Oleh : Elba Damhuri, Kepala Republika Online
REPUBLIKA.CO.ID --- Era mobil listrik telah datang. Hal ini sesuai dengan prediksi dan riset banyak pihak, termasuk Dana Moneter Internasional (IMF)-Georgetown University.
IMF-Georgetown dalam kajian pada tahun 2017 berjudul "Riding the Energy Transition" menyebutkan, periode gegap gempita penggunaan kendaraan listrik--mobil dan motor--lebih cepat dari yang diperkirakan. Para peneliti berpendapat, lebih dari 90 persen dari semua kendaraan penumpang di Amerika Serikat (AS), Kanada, Eropa, dan negara-negara kaya lainnya akan beralih ke kendaraan listrik pada 2040.
Bahkan, riset IMF-Georgetown ini menyebut, peralihan ke mobil listrik lebih cepat 10 tahun dari yang diperkirakan, yakni pada 2030. Pada saat itu, tahun 2017, dari lebih dari satu miliar kendaraan yang ada di jalan, hanya dua juta yang bertenaga listrik. Dengan satu juta di antaranya ada di China.

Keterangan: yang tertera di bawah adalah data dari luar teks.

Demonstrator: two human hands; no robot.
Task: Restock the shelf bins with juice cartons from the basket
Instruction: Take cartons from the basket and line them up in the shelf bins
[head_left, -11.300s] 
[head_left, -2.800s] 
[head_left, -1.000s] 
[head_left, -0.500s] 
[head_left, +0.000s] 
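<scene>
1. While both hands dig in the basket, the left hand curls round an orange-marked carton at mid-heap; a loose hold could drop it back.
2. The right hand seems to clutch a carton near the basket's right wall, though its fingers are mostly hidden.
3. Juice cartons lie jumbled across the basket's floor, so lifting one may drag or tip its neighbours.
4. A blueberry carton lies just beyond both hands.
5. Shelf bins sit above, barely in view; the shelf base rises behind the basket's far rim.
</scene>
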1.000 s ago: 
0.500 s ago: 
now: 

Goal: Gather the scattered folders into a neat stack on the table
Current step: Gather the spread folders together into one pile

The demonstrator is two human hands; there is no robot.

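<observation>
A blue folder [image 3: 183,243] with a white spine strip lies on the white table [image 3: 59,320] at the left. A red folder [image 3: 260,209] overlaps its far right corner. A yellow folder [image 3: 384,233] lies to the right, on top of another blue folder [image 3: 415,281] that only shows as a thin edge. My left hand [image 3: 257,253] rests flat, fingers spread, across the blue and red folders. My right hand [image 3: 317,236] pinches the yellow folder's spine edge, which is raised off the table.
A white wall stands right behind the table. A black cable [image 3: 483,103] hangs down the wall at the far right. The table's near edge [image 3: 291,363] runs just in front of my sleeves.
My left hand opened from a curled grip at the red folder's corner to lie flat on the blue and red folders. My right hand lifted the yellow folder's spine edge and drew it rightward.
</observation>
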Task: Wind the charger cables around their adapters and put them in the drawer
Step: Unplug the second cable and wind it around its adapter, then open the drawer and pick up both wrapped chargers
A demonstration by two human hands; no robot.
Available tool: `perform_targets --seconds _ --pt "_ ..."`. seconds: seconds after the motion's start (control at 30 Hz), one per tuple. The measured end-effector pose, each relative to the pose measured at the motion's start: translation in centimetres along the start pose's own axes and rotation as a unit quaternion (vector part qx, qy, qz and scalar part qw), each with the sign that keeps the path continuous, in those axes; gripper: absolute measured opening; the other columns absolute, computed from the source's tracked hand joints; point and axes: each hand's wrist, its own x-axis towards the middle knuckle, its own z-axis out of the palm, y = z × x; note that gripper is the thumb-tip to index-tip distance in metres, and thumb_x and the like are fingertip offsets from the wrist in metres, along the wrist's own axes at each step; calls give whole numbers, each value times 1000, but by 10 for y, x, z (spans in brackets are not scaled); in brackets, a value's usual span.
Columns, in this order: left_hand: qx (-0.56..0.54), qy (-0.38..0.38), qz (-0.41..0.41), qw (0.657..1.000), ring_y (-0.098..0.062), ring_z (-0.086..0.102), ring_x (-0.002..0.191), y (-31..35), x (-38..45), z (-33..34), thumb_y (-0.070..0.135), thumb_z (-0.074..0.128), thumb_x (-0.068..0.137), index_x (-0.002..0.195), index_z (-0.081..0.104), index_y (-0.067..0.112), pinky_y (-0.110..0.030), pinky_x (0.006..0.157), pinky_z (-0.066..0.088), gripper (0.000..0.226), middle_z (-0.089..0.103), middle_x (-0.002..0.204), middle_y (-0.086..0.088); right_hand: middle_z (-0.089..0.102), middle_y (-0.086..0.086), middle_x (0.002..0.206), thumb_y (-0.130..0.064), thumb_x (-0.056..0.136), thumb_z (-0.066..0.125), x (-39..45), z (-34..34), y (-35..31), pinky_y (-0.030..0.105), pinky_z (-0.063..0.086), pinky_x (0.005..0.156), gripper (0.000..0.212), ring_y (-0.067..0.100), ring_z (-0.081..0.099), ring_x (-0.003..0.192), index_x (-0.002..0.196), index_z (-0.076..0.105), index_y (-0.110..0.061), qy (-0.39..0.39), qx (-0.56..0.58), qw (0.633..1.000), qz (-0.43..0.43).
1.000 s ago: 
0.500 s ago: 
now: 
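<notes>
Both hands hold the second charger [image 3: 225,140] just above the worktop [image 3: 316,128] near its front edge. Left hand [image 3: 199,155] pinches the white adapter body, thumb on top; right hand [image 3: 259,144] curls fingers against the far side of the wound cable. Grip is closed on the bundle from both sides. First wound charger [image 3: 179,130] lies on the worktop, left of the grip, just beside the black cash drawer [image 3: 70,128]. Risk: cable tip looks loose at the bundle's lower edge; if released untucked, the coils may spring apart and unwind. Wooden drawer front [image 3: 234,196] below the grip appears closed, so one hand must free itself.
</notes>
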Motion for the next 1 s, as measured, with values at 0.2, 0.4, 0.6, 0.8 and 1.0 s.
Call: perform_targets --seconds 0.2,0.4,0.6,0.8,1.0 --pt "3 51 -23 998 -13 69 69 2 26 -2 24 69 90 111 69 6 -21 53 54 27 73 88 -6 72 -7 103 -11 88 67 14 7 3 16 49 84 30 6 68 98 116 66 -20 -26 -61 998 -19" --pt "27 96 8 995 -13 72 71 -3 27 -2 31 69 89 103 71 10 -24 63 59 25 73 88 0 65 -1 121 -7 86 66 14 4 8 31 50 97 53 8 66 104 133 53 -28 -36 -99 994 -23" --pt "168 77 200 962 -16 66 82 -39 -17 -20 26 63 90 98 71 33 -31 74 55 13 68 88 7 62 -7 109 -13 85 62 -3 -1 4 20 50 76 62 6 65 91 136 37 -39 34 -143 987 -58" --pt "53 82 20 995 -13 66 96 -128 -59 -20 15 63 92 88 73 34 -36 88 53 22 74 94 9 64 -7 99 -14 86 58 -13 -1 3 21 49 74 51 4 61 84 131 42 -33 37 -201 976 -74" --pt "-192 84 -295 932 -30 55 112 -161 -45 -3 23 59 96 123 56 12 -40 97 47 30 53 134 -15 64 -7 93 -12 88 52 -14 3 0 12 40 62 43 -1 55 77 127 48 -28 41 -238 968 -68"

Jika kendaraan listrik atau electric vehicle (EV) ini hadir lebih cepat dari yang diproyeksikan, hal itu dapat mengurangi penggunaan minyak hingga 21 juta barel per hari. Juga, bisa mengurangi emisi karbon (CO2) sampai 3,2 miliar ton per tahun--setara dengan 60 persen dari total emisi karbon di AS saat ini.
IMF dan Georgetown tepat memprediksi pergerakan industri kendaraan listrik. Beberapa negara seperti Inggris dan Prancis sudah mengatur untuk menutup beroperasinya kendaraan berbahan bakar fosil.
Jerman, China, dan India juga sedang berderap melangkah bersama untuk fokus pada energi listrik ini. China terlihat paling serius dan butuh dalam mengembangkan industri kendaraan listriknya.
Bagaimana Indonesia? Sama seperti banyak negara lain, Indonesia tidak mau menjadi penonton di tengah transformasi industri global ini.
Jelas, Indonesia ingin menjadi pemain utama dalam industri kendaraan listrik ini. Presiden Joko Widodo bahkan sudah menyiapkan Morowali sebagai pabrik baterai litium terbesar di dunia.